Regarder le ciel, c’est regarder l’univers. N’importe qui peut partir à la découverte de ces étendues sans limite. Ce voyage à travers l’espace peut être entrepris simplement en levant la tête vers le ciel étoilé, en pointant une paire de jumelles vers la voie lactée ou une longue-vue vers la lune. Même s’il se fait juste avec les yeux, ce voyage, comme tout voyage, est d’autant plus agréable qu’il est préparé. De même que la visite d’un monument devient plus intéressante lorsque l’on apprend son histoire, l’observation du ciel devient passionnante si l’on sait ce que l’on regarde.
Pratique de l’observation astronomique
Observer le système solaire est à la portée de tout amateur. Une paire de jumelles de bonne qualité permet déjà de voir les satellites de Jupiter, d’observer la lune ou d’entrevoir les anneaux de Saturne. L’observation planétaire peut se pratiquer dans un environnement proche de la ville, malgré les sources de pollution atmosphérique et lumineuse. L’observation du ciel profond, c’est-à-dire des galaxies, nébuleuses, et autres objets peu lumineux, nécessite en revanche un site d’observation dégagé et exempt de lumières parasites, par conséquent éloigné des villes.

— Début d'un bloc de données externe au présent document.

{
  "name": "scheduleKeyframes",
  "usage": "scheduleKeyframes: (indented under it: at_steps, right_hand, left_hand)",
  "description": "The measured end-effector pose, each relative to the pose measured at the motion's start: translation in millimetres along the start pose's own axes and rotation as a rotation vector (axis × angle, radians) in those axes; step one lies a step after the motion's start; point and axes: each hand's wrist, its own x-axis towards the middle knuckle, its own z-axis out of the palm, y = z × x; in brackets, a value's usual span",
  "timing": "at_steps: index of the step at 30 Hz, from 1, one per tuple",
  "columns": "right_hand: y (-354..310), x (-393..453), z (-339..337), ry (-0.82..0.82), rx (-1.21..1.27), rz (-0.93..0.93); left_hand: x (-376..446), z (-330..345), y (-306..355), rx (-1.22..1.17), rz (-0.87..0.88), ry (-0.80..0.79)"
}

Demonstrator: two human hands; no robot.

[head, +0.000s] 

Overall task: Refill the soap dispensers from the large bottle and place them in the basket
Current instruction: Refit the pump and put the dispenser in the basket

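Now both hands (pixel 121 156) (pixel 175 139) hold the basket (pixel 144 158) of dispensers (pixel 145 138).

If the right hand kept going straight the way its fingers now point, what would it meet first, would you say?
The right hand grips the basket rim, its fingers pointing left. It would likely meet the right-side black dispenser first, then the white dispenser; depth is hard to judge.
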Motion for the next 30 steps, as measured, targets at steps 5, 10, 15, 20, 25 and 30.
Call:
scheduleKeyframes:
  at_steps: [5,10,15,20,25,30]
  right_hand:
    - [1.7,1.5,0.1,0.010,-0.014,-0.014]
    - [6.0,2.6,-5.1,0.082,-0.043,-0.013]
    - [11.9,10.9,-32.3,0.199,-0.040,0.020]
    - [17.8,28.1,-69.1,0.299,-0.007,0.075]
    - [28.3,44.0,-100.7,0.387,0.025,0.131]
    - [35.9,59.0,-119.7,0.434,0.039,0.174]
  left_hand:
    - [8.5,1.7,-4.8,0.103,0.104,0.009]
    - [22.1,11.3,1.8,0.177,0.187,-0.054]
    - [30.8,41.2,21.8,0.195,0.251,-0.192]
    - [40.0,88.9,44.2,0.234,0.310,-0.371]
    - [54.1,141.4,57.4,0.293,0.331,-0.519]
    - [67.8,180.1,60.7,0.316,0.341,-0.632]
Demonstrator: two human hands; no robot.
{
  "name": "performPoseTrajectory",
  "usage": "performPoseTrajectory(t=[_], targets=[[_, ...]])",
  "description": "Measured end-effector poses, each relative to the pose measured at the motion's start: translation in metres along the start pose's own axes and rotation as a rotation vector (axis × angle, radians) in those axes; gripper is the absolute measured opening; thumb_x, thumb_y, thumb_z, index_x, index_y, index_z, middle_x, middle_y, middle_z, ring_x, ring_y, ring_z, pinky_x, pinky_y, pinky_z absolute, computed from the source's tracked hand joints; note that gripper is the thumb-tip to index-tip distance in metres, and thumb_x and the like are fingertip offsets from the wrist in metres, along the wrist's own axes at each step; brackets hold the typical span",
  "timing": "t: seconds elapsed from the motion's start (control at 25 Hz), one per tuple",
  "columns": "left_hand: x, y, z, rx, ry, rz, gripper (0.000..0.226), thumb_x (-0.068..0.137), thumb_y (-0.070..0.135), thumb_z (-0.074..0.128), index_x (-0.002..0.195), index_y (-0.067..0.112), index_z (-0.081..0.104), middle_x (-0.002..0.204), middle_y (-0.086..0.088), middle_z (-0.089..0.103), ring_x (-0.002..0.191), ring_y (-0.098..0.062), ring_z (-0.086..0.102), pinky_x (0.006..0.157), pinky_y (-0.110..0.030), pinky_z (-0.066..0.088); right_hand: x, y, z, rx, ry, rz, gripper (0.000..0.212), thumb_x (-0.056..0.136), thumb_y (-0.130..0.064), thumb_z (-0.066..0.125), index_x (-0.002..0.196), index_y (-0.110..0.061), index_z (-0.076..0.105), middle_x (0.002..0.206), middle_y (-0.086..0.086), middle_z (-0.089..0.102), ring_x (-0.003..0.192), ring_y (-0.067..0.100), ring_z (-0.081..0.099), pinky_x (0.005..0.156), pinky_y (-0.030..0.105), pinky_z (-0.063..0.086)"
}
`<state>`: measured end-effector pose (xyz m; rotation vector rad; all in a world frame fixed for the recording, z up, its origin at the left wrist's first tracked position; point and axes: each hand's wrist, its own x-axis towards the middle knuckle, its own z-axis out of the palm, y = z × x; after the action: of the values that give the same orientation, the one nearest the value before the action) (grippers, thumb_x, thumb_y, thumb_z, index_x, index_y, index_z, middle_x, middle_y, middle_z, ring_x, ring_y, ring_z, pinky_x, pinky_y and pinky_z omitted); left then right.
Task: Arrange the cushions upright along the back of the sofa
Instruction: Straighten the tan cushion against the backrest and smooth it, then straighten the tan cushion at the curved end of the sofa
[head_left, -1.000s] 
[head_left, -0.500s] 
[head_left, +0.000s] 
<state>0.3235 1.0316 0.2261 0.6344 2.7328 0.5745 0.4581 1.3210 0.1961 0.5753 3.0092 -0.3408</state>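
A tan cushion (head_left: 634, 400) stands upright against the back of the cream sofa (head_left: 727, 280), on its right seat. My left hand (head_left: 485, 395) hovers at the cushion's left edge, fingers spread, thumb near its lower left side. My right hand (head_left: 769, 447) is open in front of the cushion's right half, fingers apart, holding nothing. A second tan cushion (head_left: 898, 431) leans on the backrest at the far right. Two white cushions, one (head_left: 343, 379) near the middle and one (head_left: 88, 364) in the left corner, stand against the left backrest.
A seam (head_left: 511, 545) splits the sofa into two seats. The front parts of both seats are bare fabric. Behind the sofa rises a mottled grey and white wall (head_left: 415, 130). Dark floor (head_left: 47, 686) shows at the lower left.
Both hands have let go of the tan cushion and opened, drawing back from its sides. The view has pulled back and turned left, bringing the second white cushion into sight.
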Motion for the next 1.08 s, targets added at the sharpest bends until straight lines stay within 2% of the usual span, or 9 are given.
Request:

  • Organisation de soirées à thème

Partir ! A la découverte du ciel selon les conditions d’observation du moment de l’année (et bien sur de la météo). C’est bien sûr le principal intéret : faire découvrir les merveilles du ciel aux adhérents. Deux possibilités : soit des soirées sur le site de la Météopole, soit des sorties vers des sites de qualité.
L’astrophotographie
Observer avec son oeil au travers de l’oculaire du téléscope ou de la lunette, c’est bien. Pouvoir garder une trace de son observation, c’est mieux. Ainsi, tout naturellement vient l’envie de réaliser des photographies des planètes ou bien des galaxies et nébuleuses. Bien sûr, cela exige une bonne préparation, de nombreux essais et beaucoup de patience. Les poses exigées en astrophotographie, souvent très longues (plus d’une heure est chose courante), nécéssitent un matériel motorisé très stable et parfaitement réglé. Mais quel plaisir de pouvoir obtenir enfin après de nombreux essais infructueux une belle photo des anneaux de Saturne.

  • Aller plus loin

Bien sûr, les passionnés d’astronomie ne sont jamais satisfaits. Aujourd’hui, les moyens techniques ont considérablement évolué et mettent à portée de l’amateur des matériels autrefois réservés aux grands observatoires, permettant ainsi de s’essayer à des techniques comme le traitement informatique des images grâce à des caméra CCD directement couplées à l’instrument. C’est le top de ce que l’on peut faire aujourd’hui avec un télescope, un capteur CCD et un micro-ordinateur avec logiciel spécifiques.

  • Le matériel

Le matériel de démarrage a été financé par l’APEM en 1999. Il s’agit d’un télescope d’initiation de type DOBSON, de douze pouces de diamètre. Grace au CLAS/SUD est venu s’ajouter un télescope Meade informatisé de douze pouces également. Et depuis peu un instrument très maniable de quatre pouces. Ce matériel a fait l’objet d’une présentation lors d’une précédente réunion de la section. Il est a disposition des membres de la section pour prêt, sur réservation préalable.